Atlantic City needs approval of three bills New Jersey Gov. Chris Christie conditionally vetoed to avoid becoming "insolvent" without additional support, according to Moody's Investors Service.
The Republican governor conditionally vetoed bills on Nov. 9 that would have established a payments-in-lieu of taxes program for casinos over a 15-year period and reallocated the state's casino alternative tax to pay debt service on Atlantic City-issued municipal bonds. He also conditionally vetoed a bill that would cancel a partnership between the state's Casino Reinvestment Development Authority and Atlantic City Alliance, which would have directed $30 million in marketing funds to the city in 2015 and 2016 to pay debt service.
Moody's analysts Josellyn Yousef and Orlie Prince said in a Nov. 17 report that one of the most significant changes that Christie requested in his conditional vetoes would require that $30 million of $150 million in payments in lieu of taxes revenue go to the state before being directed to Atlantic City. The city would need to demonstrate a an acceptable financial plan in order to receive the funds, according to Christie.
"There is still a reasonable chance that the three conditionally vetoed bills will be passed by the end of the year because the governor's recommended changes do not seem onerous and the governor intends on collaborating with the Senate President to iron out the differences," said Yousef and Prince in their report. "If the bills are passed, Atlantic City would receive a much needed liquidity boost, reducing the likelihood that the city is forced into bankruptcy."
Yousef and Prince emphasized that even if all three bills become law they will not "cure" Atlantic City's long-term structural deficit. The city had a $101 million budget gap for much of this year before adopting a 2015 fiscal plan in late September that relied partly on anticipated revenues of $33.5 million in redirected casino taxes included in the rescue package. Revenue Director Michael Stinson has said the city will have enough cash to pay $11.5 million in debt service payments due on Dec. 15 even if the bills are not signed into law this year.

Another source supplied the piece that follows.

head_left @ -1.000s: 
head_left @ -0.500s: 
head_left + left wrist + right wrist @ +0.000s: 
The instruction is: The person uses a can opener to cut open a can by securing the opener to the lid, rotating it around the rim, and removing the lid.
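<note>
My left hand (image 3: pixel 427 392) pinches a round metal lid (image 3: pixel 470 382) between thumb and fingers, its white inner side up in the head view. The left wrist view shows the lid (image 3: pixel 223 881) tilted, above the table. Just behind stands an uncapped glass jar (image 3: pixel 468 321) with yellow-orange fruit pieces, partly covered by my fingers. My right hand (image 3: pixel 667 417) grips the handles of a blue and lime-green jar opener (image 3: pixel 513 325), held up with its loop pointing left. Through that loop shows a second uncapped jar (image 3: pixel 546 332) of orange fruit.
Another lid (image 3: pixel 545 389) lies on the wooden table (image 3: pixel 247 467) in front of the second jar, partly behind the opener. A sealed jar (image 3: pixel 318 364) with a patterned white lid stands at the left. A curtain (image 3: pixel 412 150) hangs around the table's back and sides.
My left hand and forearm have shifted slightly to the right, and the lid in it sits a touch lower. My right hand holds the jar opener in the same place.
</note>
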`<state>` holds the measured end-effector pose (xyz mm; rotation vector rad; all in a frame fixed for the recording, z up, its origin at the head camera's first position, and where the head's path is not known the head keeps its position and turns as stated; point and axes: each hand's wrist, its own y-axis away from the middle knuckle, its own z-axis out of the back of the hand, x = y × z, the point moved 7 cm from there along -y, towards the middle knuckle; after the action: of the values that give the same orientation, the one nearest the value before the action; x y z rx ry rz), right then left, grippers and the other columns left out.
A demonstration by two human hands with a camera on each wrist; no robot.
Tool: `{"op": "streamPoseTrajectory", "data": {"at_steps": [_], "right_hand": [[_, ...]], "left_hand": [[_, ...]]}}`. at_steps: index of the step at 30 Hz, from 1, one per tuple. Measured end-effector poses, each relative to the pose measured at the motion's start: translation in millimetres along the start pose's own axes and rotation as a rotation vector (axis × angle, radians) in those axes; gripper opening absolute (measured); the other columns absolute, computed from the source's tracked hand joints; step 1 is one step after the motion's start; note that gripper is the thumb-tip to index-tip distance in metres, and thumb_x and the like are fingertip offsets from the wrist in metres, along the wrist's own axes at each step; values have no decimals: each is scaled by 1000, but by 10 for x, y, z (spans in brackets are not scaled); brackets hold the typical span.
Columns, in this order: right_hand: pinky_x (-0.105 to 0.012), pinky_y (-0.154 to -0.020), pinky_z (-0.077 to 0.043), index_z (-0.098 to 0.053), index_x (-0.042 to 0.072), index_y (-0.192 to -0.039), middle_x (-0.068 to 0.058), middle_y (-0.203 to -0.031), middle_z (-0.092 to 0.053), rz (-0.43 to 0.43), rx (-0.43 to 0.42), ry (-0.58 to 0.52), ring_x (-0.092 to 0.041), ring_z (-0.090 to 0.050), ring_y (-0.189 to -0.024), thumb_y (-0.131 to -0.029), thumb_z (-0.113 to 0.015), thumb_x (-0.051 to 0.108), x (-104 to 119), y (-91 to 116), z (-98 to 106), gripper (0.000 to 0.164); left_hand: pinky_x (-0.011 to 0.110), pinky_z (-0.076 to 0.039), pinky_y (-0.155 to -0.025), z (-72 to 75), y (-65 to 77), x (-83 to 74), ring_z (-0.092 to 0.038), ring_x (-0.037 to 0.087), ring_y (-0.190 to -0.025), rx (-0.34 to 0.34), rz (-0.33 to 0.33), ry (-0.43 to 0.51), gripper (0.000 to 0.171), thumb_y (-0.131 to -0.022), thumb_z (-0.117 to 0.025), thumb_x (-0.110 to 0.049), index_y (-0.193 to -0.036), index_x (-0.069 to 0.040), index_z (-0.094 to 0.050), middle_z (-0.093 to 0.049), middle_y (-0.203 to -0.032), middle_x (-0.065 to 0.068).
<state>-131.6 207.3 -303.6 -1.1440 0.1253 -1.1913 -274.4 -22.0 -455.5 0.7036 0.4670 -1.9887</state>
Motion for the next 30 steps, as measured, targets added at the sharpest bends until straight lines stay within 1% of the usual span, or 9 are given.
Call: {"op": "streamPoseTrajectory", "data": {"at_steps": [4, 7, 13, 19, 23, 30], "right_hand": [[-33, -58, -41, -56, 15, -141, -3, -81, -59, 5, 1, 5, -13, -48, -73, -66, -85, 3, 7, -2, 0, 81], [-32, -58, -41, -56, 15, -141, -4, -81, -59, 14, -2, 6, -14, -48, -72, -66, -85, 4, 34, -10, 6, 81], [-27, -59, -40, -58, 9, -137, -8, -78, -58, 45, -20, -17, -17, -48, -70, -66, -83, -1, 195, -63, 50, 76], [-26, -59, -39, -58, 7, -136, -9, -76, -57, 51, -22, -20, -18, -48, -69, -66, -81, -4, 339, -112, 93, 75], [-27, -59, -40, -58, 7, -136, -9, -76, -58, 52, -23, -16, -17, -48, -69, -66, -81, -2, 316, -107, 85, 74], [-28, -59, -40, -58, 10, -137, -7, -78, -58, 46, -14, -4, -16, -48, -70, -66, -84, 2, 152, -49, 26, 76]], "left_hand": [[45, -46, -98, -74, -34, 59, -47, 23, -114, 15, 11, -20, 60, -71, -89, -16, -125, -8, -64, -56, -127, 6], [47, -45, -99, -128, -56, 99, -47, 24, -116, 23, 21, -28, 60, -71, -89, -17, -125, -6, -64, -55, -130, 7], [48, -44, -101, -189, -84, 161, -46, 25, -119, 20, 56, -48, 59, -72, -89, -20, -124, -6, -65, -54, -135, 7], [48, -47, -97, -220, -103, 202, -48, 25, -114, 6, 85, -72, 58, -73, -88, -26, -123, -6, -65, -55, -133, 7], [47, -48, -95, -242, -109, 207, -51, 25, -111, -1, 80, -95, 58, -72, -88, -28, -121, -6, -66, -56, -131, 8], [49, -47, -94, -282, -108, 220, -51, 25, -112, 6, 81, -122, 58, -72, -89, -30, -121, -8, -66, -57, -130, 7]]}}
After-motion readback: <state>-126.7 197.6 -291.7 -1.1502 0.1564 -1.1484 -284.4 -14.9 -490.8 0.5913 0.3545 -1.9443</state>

"If the bills fail, the city's liquidity will remain dangerously narrow and it is likely the city would be insolvent without some other form of financial support," said Yousef and Prince. "Our downgrade of the city's General Obligation rating in January 2015 to Caa1 with a negative outlook already factors in the downside risk that the city will be unable to meet debt service obligations."
Christie appointed corporate restructuring attorney Kevin Lavin as Atlantic City's emergency manager in January, prompting a six-notch credit downgrade by Moody's. Lavin issued a report in March urging "shared sacrifice" among stakeholders including the possibility of extending maturities for bondholders. He is slated to issue a fiscal recovery plan this fall.